RECORDED INFORMATION:
-------------------------
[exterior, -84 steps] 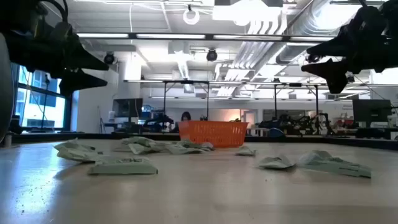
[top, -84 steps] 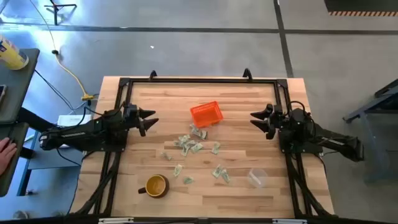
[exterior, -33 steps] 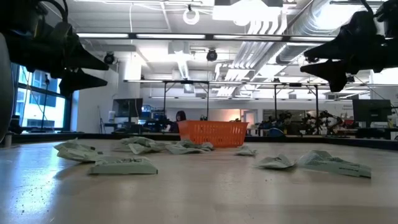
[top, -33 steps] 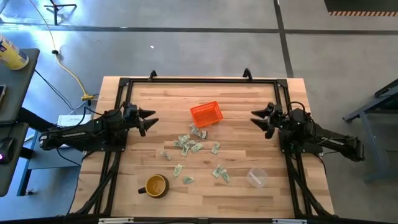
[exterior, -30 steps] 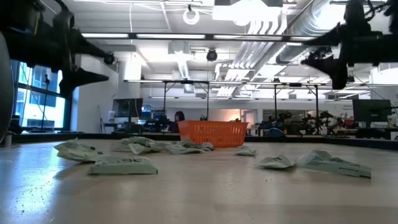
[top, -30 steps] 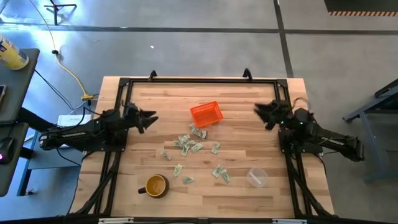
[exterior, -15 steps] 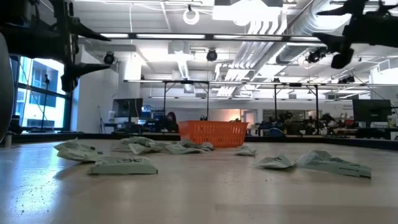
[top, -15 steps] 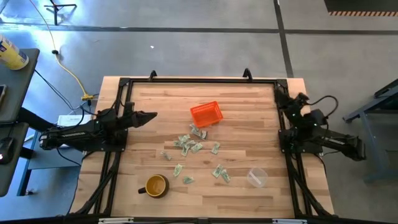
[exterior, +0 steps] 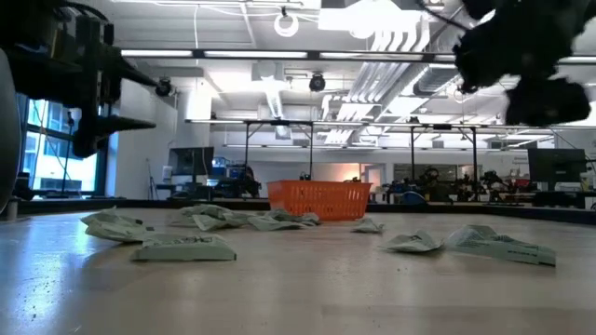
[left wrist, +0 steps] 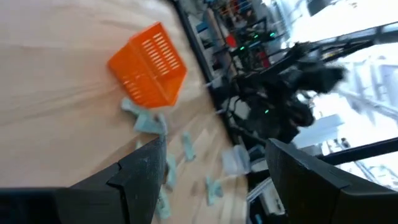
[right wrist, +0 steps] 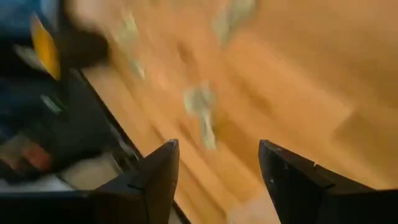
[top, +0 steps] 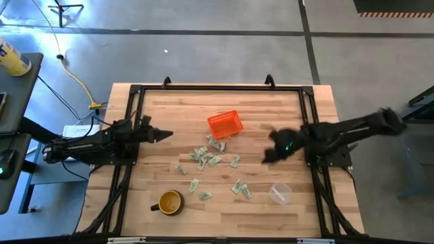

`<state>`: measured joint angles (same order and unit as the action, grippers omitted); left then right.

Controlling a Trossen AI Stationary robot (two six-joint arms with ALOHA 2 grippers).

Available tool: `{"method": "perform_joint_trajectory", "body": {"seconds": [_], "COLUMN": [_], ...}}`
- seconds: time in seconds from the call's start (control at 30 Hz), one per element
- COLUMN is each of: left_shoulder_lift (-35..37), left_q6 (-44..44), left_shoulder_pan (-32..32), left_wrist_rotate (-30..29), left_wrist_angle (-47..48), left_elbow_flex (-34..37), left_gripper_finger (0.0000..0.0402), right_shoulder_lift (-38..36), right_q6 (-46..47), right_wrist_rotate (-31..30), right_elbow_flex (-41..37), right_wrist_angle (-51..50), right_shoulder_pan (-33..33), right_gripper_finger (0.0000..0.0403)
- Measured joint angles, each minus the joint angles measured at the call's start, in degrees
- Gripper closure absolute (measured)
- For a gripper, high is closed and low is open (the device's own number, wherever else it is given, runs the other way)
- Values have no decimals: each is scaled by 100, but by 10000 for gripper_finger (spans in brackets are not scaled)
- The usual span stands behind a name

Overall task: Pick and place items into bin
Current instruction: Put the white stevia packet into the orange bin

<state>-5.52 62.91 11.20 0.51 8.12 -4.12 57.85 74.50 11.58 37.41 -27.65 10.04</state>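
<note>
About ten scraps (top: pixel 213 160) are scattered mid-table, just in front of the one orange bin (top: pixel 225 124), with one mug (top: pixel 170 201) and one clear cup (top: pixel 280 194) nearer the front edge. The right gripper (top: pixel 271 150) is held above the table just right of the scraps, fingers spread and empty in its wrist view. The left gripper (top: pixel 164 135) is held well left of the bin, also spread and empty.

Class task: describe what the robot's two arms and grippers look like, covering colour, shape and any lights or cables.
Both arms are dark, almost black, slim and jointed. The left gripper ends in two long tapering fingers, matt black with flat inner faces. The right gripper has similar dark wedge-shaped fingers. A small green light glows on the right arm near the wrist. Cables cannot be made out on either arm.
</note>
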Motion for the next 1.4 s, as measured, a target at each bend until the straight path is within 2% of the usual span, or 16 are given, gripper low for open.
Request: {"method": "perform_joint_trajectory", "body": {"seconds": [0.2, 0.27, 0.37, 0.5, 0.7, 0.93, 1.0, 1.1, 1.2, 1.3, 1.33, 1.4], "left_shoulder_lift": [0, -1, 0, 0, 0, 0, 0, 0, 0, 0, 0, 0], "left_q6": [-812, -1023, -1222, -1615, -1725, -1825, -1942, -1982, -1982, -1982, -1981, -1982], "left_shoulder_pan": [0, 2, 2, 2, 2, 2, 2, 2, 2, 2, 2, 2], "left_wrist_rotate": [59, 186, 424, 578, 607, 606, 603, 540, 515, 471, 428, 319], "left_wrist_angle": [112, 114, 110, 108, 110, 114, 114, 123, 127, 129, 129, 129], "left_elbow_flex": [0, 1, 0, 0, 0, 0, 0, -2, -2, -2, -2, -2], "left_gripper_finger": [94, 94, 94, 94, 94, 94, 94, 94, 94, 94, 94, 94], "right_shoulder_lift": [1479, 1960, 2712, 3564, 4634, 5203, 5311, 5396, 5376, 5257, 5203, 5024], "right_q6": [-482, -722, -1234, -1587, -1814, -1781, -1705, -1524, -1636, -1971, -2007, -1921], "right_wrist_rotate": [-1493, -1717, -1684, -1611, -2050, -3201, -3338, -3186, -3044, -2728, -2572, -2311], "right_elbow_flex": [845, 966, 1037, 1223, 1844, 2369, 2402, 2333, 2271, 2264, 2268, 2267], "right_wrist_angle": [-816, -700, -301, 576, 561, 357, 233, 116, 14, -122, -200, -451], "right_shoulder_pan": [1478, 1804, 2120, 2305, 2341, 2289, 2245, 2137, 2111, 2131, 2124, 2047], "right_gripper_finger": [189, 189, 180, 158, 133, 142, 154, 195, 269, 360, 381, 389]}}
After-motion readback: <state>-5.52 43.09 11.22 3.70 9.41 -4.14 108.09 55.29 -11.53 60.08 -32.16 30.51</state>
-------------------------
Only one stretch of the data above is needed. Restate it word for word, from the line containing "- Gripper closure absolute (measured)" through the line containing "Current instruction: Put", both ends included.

OUTPUT:
- Gripper closure absolute (measured)
- For a gripper, high is closed and low is open (the device's own number, wherever else it is given, runs the other way)
- Values have no decimals: each is scaled by 100, but by 10000 for gripper_finger (spans in brackets are not scaled)
- The usual span stands behind a name

Overall task: Pick and place items into bin
Current instruction: Put the white stevia packet into the orange bin

The output is complete as it stands.